*Problem to solve*
The records follow. Filter them to the lines that hold "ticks".

*Information given*

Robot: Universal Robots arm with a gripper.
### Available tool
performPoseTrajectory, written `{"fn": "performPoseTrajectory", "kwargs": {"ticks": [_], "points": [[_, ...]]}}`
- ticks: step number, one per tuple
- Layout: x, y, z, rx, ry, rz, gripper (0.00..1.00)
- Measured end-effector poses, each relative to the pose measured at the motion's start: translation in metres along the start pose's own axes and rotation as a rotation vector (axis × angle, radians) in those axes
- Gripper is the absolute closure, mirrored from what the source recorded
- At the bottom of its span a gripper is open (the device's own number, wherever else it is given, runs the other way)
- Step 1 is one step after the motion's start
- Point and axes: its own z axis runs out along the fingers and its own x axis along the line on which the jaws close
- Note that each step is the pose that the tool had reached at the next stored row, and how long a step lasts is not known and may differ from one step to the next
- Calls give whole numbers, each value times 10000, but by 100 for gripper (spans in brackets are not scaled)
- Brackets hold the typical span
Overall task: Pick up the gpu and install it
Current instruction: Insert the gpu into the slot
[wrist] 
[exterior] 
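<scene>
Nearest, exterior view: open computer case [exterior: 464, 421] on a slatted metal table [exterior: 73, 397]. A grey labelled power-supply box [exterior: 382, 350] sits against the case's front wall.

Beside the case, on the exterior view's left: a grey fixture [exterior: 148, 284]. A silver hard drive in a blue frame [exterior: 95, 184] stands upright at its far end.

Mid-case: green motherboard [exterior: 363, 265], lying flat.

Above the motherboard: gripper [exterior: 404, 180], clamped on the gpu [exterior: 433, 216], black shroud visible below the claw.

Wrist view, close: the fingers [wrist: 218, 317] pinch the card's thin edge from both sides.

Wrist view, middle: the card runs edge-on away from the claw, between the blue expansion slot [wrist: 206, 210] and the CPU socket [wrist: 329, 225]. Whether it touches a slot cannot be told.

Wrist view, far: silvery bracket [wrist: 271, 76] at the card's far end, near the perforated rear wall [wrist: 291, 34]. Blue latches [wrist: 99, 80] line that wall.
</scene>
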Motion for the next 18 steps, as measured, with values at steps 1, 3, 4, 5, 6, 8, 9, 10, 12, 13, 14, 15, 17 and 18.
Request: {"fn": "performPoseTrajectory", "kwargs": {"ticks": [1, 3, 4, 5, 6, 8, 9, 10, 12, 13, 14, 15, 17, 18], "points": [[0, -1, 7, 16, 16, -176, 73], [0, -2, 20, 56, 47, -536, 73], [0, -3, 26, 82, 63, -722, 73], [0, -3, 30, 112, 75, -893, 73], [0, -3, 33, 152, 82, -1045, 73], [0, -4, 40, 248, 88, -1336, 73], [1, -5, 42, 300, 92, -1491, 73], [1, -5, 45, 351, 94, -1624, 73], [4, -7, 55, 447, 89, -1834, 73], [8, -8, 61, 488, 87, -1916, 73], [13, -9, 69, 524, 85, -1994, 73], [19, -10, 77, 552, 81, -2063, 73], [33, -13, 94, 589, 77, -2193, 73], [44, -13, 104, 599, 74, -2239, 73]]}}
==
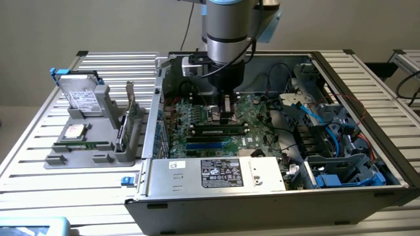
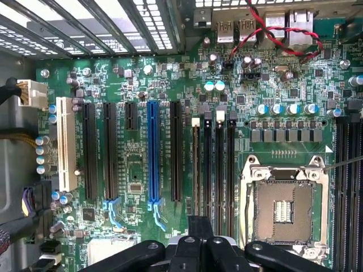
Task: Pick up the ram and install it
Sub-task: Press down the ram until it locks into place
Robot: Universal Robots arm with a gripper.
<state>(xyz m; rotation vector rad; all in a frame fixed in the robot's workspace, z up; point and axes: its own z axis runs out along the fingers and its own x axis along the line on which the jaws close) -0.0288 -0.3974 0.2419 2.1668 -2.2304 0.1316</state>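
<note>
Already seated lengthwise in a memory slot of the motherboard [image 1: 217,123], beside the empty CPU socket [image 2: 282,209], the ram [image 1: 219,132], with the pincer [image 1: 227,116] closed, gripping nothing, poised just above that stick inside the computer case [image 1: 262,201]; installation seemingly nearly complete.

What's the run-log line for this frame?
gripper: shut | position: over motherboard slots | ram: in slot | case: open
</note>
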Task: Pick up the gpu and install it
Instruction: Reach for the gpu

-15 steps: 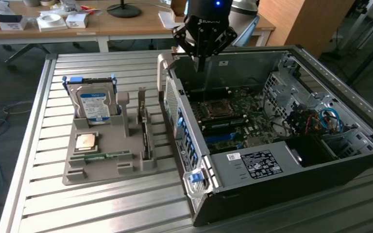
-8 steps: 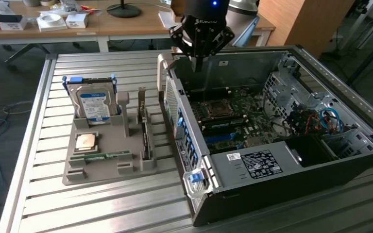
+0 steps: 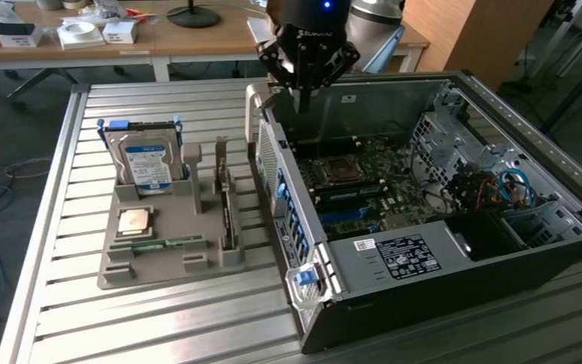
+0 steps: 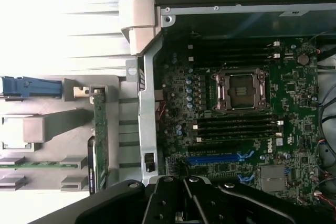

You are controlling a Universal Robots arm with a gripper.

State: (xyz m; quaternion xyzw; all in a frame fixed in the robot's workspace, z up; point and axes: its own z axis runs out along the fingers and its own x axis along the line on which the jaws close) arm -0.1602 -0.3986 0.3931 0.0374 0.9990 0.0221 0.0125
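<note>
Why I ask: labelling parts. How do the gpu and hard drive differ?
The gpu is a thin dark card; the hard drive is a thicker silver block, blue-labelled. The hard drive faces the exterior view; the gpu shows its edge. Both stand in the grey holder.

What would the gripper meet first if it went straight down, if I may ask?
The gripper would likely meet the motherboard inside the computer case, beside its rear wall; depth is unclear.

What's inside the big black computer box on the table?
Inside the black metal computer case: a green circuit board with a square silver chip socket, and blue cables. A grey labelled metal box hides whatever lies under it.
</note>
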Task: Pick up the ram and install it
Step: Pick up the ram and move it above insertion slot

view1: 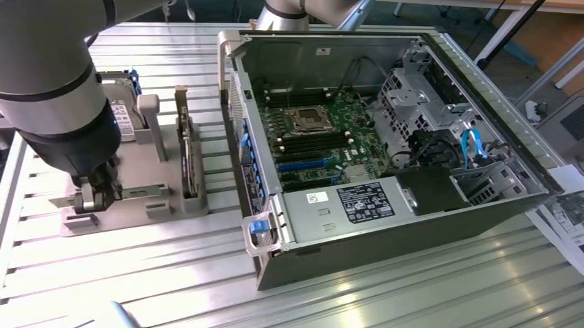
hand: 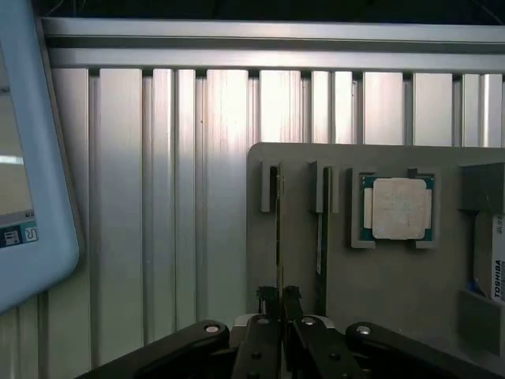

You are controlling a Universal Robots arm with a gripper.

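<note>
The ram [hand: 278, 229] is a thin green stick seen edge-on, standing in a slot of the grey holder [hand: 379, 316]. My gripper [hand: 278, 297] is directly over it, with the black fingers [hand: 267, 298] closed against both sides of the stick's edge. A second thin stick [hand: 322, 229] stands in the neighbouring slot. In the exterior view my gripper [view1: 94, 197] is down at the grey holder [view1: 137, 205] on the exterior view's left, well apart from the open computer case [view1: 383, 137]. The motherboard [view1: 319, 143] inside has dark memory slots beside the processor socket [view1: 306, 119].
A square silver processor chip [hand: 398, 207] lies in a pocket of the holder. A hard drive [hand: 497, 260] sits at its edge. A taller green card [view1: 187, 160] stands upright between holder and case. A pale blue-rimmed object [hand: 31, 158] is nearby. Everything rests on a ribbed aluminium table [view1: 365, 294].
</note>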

*Written solution*
performPoseTrajectory, written `{"fn": "performPoseTrajectory", "kwargs": {"ticks": [_], "points": [[_, ...]]}}`
- ticks: step number, one per tuple
Request: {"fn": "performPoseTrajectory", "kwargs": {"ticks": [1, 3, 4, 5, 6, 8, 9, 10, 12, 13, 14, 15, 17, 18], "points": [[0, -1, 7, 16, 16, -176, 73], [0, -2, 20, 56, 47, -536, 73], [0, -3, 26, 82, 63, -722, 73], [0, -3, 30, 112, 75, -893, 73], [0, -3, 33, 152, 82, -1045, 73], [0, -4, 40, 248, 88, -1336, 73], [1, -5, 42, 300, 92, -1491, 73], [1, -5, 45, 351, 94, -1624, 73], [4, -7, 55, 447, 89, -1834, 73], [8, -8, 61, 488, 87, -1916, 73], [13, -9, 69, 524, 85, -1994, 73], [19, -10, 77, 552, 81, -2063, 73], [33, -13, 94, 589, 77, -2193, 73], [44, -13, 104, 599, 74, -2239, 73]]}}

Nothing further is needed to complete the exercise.